Goodmon urged the FCC to go further by eliminating the long-standing 50% discount for UHF TV stations. Saying that more than 95% of all DTV licenses were for UHF stations, he said there was “no longer a valid reason for the discount.” He also urged the Commission to look at whether a vertically integrated syndicated programmer should be required to offer its programming on a market-by-market basis.
Hank Price, pres.-gen. mgr. of WXII Greensboro-High Point, said independently owned stations were more responsive to community concerns and less subject to network programming control. He argued that economics and station efficiencies shouldn’t be the only justifications for making or changing longstanding public policy. “If you raise the cap, the networks, in my view, will simply buy most of the local TV stations,” he said. “What’s the justification? If it’s economics, let one company buy all the stations and that won’t be an issue any more.”
Alone among the panelists, one local broadcaster did call for relaxing the ownership rules. Michael Ward, pres.- gen. mgr. of WNCN Goldsboro, a local NBC-owned station, argued that network-owned local stations produced more community news coverage than network affiliates and preempted network programming nearly as often. He said WNCN had greatly expanded its local news coverage, events programming, public service campaigns and community involvement since NBC bought the former home shopping station 6 years ago.

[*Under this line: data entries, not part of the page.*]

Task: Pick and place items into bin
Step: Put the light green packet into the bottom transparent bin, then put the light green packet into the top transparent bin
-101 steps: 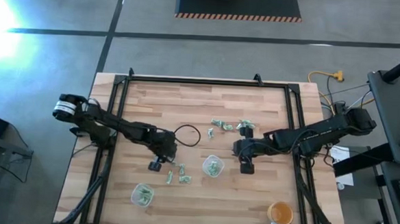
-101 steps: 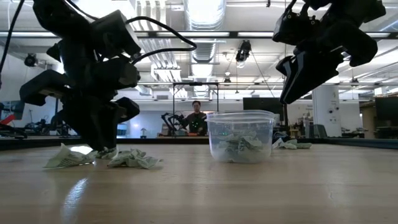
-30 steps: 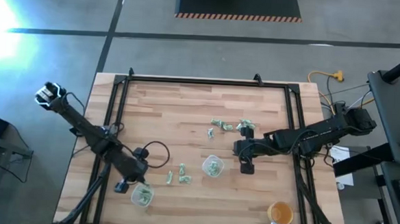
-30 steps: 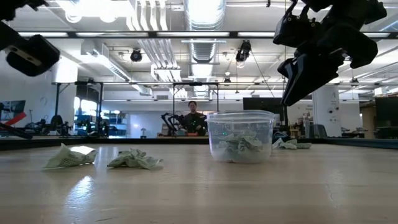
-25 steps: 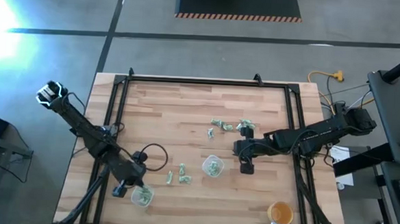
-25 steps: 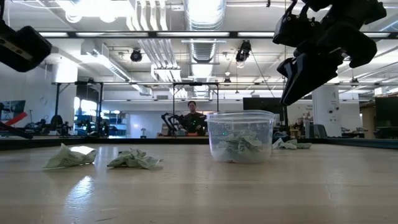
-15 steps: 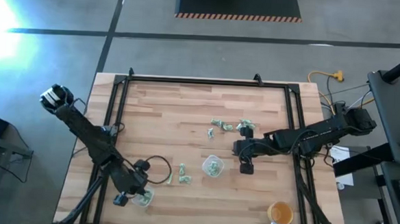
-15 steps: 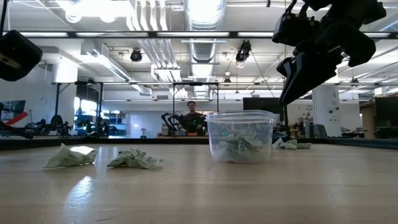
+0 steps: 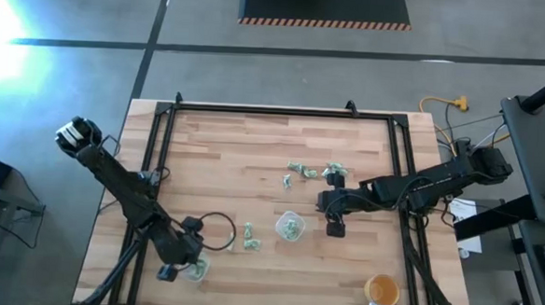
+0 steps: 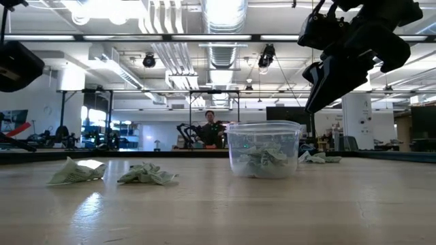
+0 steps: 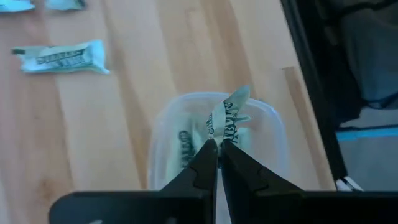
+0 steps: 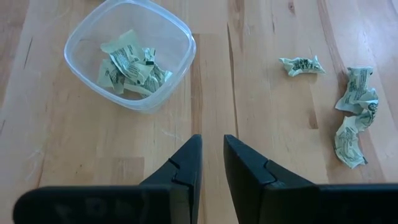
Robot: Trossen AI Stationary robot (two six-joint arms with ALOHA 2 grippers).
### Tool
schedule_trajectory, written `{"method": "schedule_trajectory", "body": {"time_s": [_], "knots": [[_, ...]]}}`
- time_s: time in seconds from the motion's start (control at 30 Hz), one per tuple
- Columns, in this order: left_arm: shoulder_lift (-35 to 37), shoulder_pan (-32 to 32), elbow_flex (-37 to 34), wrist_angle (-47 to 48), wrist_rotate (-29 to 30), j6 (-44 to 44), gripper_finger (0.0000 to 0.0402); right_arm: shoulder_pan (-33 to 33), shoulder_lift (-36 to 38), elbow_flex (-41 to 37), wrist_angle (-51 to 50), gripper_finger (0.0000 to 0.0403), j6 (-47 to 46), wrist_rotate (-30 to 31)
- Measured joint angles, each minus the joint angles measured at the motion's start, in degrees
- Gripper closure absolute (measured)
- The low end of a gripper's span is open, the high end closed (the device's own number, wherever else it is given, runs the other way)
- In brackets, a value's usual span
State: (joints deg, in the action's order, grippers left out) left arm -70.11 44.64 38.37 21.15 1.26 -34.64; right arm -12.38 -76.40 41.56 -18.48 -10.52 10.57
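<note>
My left gripper is over the near-left clear cup, shut on a green-and-white wrapper. That cup has other wrappers in it. My right gripper hovers to the right of the middle clear cup, narrowly open and touching nothing. The middle cup stands on its base and contains several wrappers. Loose wrappers lie on the wood: two between the cups and a cluster farther back. My left gripper pinches the crumpled wrapper by its lower end between the two fingertips. The fingers come from above, pointing down at the cup. The wrapper is lifted clear and sticks out past the fingertips, above the cup's opening.
An orange cup stands near the table's near right corner. A black frame borders the table. Loose wrappers lie close to my right gripper. A cable loops beside the left arm. A person stands far behind the table.
My left gripper has moved a short way toward the table's near edge and now stands over the near-left cup, still shut. The right arm has kept still.
</note>
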Motion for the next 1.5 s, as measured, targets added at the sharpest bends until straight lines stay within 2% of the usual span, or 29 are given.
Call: {"method": "schedule_trajectory", "body": {"time_s": [0.1, 0.47, 0.6, 0.7, 0.77, 0.97, 1.07, 1.17, 1.27, 1.37, 1.5], "knots": [[0.4, 0.0, 0.0, 1.8, 1.1, -1.1, 0.0392, 0.0, 0.0, 0.0, 0.0, 0.0346, 0.0, 0.0], [1.4, 0.0, 0.2, 2.2, 0.9, -2.6, 0.0316, 0.0, 0.0, 0.0, 0.3, 0.0346, 0.5, 0.3], [3.1, 0.0, 0.8, 2.9, 2.4, -0.2, 0.0314, 0.0, 0.0, 0.0, -0.4, 0.0346, 0.6, 7.4], [4.9, 0.0, 1.9, 6.1, 8.0, 4.5, 0.0314, 0.1, 0.0, -0.1, -2.3, 0.0346, 0.6, 13.5], [6.4, 0.0, 2.6, 8.3, 13.1, 8.0, 0.0314, 0.1, 0.0, -0.5, -2.8, 0.0346, 0.6, 15.5], [10.8, 0.0, 4.0, 9.3, 32.5, 22.5, 0.0314, 2.7, 0.0, -1.7, -4.0, 0.0346, -0.9, 16.5], [12.3, 0.0, 4.0, 8.5, 42.7, 28.4, 0.0314, 5.6, 0.0, -3.1, -4.0, 0.0346, -2.6, 16.6], [13.6, -0.1, 3.7, 5.3, 50.4, 34.8, 0.0314, 9.6, 0.0, -4.9, -4.0, 0.0346, -3.8, 16.6], [14.2, 0.0, 3.7, 2.4, 53.5, 39.7, 0.0314, 13.6, 0.0, -5.9, -3.7, 0.0346, -4.4, 15.4], [14.4, 0.0, 3.7, -1.3, 54.0, 43.1, 0.0314, 16.6, 0.0, -6.2, -2.2, 0.0344, -4.3, 10.3], [14.1, 0.0, 3.3, -3.3, 54.2, 46.0, 0.0314, 18.1, 0.0, -6.4, 0.9, 0.0317, -2.6, 7.4]]}}
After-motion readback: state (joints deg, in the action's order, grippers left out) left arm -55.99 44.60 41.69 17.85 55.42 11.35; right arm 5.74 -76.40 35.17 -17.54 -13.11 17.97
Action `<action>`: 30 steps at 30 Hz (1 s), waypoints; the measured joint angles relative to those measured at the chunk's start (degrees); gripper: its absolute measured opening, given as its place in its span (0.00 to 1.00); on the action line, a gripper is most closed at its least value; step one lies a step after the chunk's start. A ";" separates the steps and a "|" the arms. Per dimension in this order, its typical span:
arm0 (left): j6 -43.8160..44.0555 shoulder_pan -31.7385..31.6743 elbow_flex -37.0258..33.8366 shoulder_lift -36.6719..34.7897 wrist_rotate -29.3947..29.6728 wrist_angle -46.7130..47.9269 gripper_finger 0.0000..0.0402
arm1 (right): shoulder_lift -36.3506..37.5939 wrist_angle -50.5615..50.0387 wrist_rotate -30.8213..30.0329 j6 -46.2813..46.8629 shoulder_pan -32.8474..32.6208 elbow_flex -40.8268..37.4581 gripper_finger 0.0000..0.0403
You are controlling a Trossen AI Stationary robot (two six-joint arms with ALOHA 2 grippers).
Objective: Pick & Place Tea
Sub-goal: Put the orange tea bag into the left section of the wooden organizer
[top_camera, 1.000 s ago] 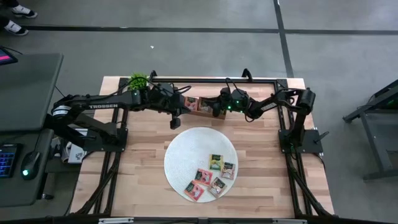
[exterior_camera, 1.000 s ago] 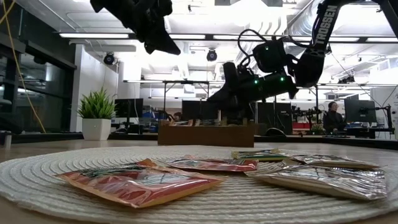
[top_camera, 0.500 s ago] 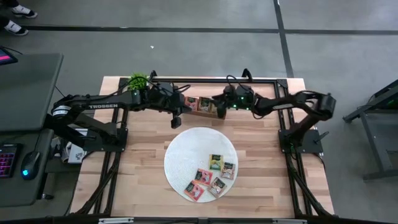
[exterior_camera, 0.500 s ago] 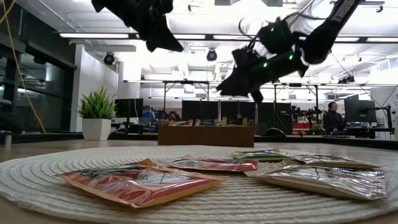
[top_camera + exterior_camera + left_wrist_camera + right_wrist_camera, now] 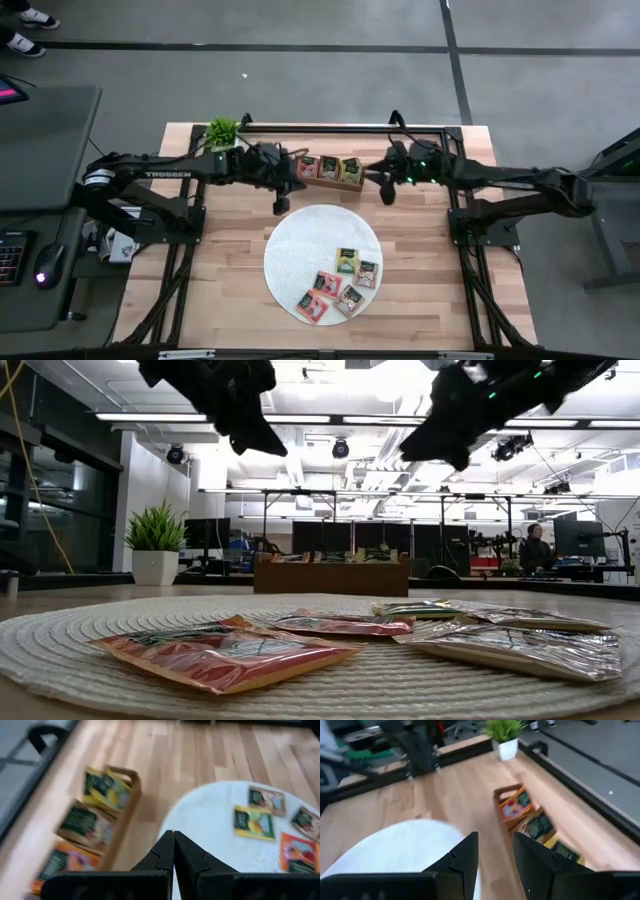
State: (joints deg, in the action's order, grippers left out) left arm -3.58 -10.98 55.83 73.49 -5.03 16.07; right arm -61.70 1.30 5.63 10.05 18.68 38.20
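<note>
Several tea packets (image 5: pixel 345 280) in red, pink, green and yellow lie flat on the round white mat (image 5: pixel 300 245); they show close up in the low view (image 5: pixel 225 650). More packets stand in the brown wooden tray (image 5: pixel 330 170) at the far edge. My left gripper (image 5: pixel 281 204) hovers shut above the table between the tray's left end and the mat (image 5: pixel 210 820), touching nothing. My right gripper (image 5: pixel 388 192) hangs open in the air just right of the tray, high above the table (image 5: pixel 455 455), with nothing between its fingers (image 5: pixel 495 842).
A small potted plant (image 5: pixel 222 130) stands at the far left corner. A black metal frame (image 5: pixel 455 200) runs along the table's far, left and right edges. Bare wood lies on either side of the mat. A person (image 5: pixel 535 550) sits far off in the room behind.
My right gripper has drawn back from over the tray toward the table's right edge and risen well above it, its arm stretching out. The left gripper has kept almost still. The packets on the mat and in the tray have not moved.
</note>
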 joint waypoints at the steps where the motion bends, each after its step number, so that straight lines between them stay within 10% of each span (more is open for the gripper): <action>1: 0.76 0.78 -0.68 0.00 0.07 -0.06 0.00 | 1.62 -2.27 -0.87 0.27 -1.16 0.00 0.29; 12: 6.96 11.20 -7.42 1.92 4.09 -14.21 0.00 | 7.45 -16.66 -9.30 9.09 -16.39 0.00 0.29; 30: 10.35 19.56 -7.53 11.86 3.62 -17.55 0.00 | -7.24 -2.04 -17.71 22.13 -35.50 0.02 0.29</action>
State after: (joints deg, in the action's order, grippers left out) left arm 6.77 8.58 48.29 85.35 -1.41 -1.48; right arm -68.94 -0.74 -12.08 32.18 -16.81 38.22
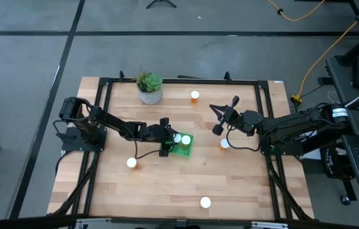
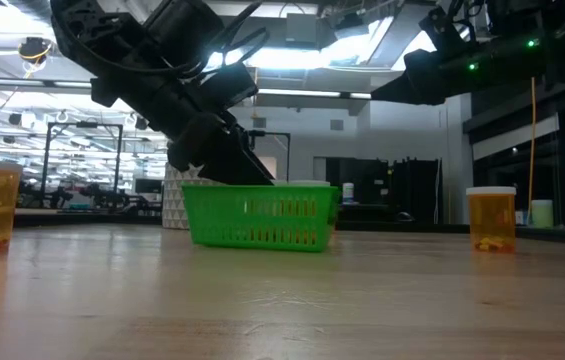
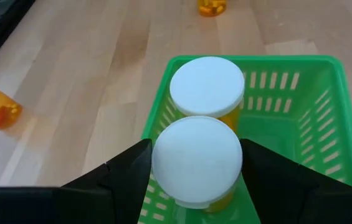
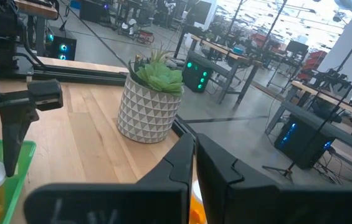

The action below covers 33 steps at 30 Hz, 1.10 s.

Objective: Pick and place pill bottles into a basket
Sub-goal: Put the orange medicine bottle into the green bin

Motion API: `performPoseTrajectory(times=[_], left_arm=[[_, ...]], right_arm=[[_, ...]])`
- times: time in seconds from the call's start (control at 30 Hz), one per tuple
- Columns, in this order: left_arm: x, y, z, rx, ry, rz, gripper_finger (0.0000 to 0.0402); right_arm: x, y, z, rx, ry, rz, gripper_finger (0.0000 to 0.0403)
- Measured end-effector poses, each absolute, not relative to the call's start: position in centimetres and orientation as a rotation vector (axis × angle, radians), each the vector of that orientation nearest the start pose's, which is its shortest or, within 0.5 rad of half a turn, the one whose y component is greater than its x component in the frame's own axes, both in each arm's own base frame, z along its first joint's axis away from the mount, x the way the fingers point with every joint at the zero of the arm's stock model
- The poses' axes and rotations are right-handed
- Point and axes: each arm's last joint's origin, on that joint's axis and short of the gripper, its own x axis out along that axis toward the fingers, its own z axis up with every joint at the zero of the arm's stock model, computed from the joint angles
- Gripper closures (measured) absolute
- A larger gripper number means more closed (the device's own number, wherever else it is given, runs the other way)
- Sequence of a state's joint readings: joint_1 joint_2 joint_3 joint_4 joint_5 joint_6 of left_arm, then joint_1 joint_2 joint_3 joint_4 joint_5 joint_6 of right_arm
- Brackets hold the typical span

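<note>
A green basket (image 1: 184, 148) stands mid-table with two white-capped orange pill bottles in it. My left gripper (image 3: 195, 149) reaches into its left side, slanting down. Its open fingers stand on either side of the nearer bottle (image 3: 197, 158), which stands in the basket. The second bottle (image 3: 207, 86) stands just beyond the first. My right gripper (image 1: 220, 119) is shut on nothing and hangs level above the table, right of the basket. Loose bottles stand on the table at the far side (image 1: 194, 96), the right (image 1: 224, 144), the near left (image 1: 131, 163) and the near edge (image 1: 205, 203). My left gripper's fingers (image 3: 132, 171) flank the nearer bottle's white cap (image 3: 163, 163) from above, slanting down. The cap's rim meets both inner edges in the wrist view, but I cannot tell whether they touch it.
A potted plant (image 1: 149, 88) in a white patterned pot stands at the far left of the table. A black frame (image 1: 179, 81) runs around the tabletop. Open wood lies near and right of the basket.
</note>
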State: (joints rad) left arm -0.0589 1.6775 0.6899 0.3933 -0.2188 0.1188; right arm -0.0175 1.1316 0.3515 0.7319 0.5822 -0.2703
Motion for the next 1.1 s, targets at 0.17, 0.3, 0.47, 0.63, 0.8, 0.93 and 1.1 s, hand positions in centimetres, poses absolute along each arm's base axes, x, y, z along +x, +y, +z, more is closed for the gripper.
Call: performPoseTrajectory(times=[0.17,0.3,0.47,0.63,0.8,0.93,1.1], left_arm=[[31.25,-1.21,14.08,0.198,0.598,0.120,0.0166],[31.28,-1.22,14.13,0.197,0.592,0.120,0.0166],[31.40,-1.22,14.30,0.218,0.573,0.115,0.0166],[31.42,-1.24,14.33,0.217,0.569,0.110,0.0166],[31.43,-1.33,14.32,0.208,0.568,0.080,0.0167],[31.43,-1.33,14.32,0.208,0.568,0.079,0.0167],[31.43,-1.27,14.32,0.208,0.569,0.081,0.0167]], right_arm=[[21.56,-1.97,20.83,-0.276,0.128,-0.590,0.0380],[21.56,-1.97,20.83,-0.276,0.128,-0.590,0.0380],[21.56,-1.97,20.83,-0.276,0.128,-0.590,0.0380],[21.56,-1.97,20.83,-0.276,0.128,-0.589,0.0380],[21.56,-1.97,20.83,-0.276,0.128,-0.590,0.0380],[21.56,-1.97,20.83,-0.276,0.128,-0.590,0.0380],[21.56,-1.97,20.82,-0.276,0.128,-0.590,0.0380]])
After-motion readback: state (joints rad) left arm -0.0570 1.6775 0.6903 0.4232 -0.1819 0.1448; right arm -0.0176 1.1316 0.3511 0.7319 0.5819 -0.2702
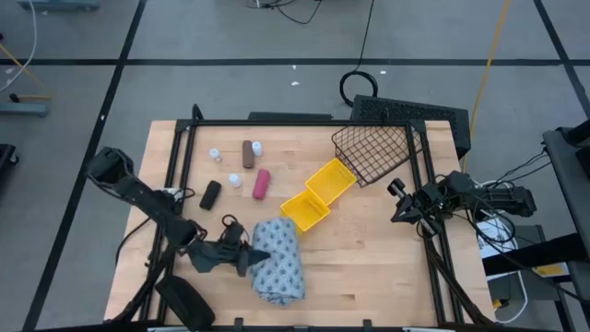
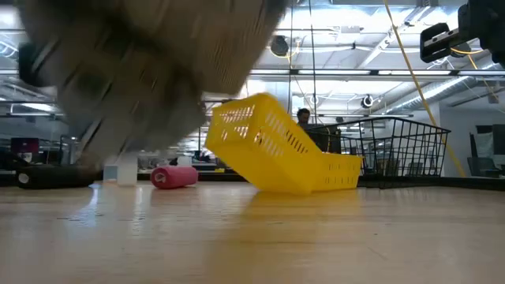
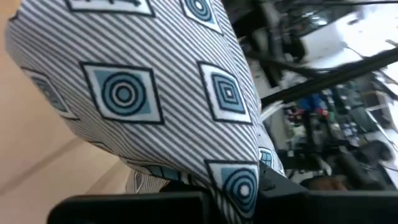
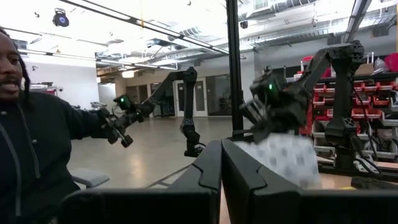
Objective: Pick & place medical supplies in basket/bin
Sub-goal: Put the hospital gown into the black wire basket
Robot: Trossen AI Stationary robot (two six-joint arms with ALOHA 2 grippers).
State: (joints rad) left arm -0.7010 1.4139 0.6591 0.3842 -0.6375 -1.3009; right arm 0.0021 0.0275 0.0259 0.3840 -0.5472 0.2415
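The left gripper [image 1: 247, 259] is at about 7 o'clock on the wooden table [image 1: 369, 267], and its fingers are closed on the edge of the big grey-blue cloth bundle [image 1: 279, 260]. In the left wrist view the cloth bundle [image 3: 155, 87] fills most of the picture, with thin stripes and blue squares that have rings inside them. In the low view it hangs as a big blurry shape [image 2: 150, 63] up off the table. The right gripper [image 1: 398, 203] waits out at 3 o'clock, near the table edge, with its fingers close together in the right wrist view. The yellow bin [image 1: 318, 194] with 2 square parts sits near the middle of the table, and in the low view it is tipped up on one side [image 2: 268, 146]. The black wire basket [image 1: 373, 152] is at about 1 o'clock, just beside the yellow bin, and looks tilted too. The pink cylinder [image 1: 262, 183] lies at about 10 o'clock from the middle, near the brown cylinder [image 1: 247, 153]. 3 tiny white bottles [image 1: 234, 180] stand around them. A small black thing [image 1: 210, 194] lies near the pink cylinder. A flat black box [image 1: 415, 112] sits behind the wire basket. A person [image 4: 28, 143] in dark clothes shows in the right wrist view. No writing or labels can be read on anything.
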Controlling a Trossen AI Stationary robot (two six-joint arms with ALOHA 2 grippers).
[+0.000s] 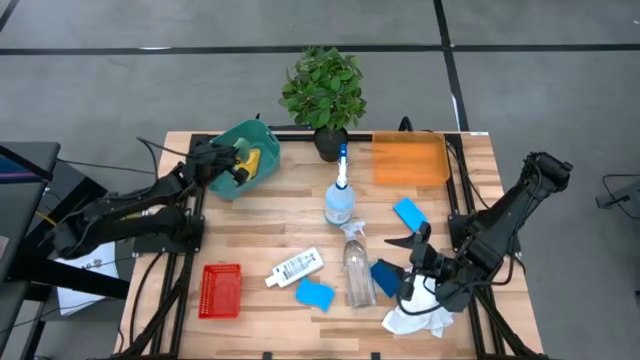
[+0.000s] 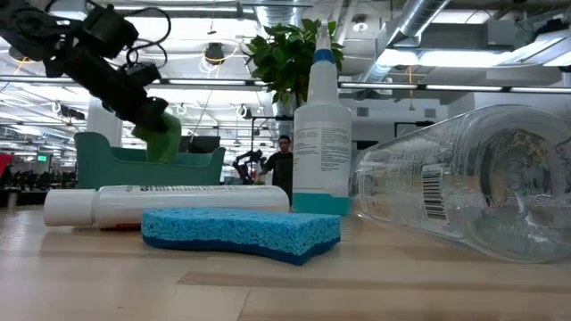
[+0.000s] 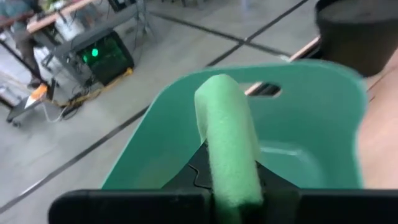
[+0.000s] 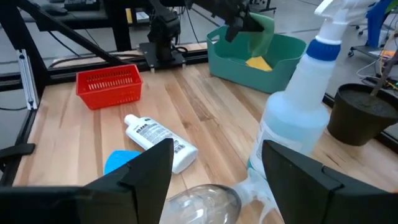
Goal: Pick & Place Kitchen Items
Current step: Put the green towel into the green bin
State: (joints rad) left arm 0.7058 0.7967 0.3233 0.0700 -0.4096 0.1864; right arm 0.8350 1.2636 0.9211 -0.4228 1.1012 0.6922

“The structural rules cannot govern a station’s content or conduct,” Ward said, saying the current ownership limits were “counterproductive” and “don’t make sense.” He said “local relevance, local acceptance and local involvement are simply good business” for any station owner, no matter where its headquarters is located. “These rules lose sight of the reality in today’s marketplace,” he said.
But, under questioning by price, Ward conceded that consolidation in the radio industry had hurt his hometown community of Sioux Falls, S.D., where all 6 radio stations now are owned by the same company. Ward said that when there was a local wreck of a train carrying toxic gas, nobody could get the local stations to run an emergency broadcast because there was nobody there to answer the phone.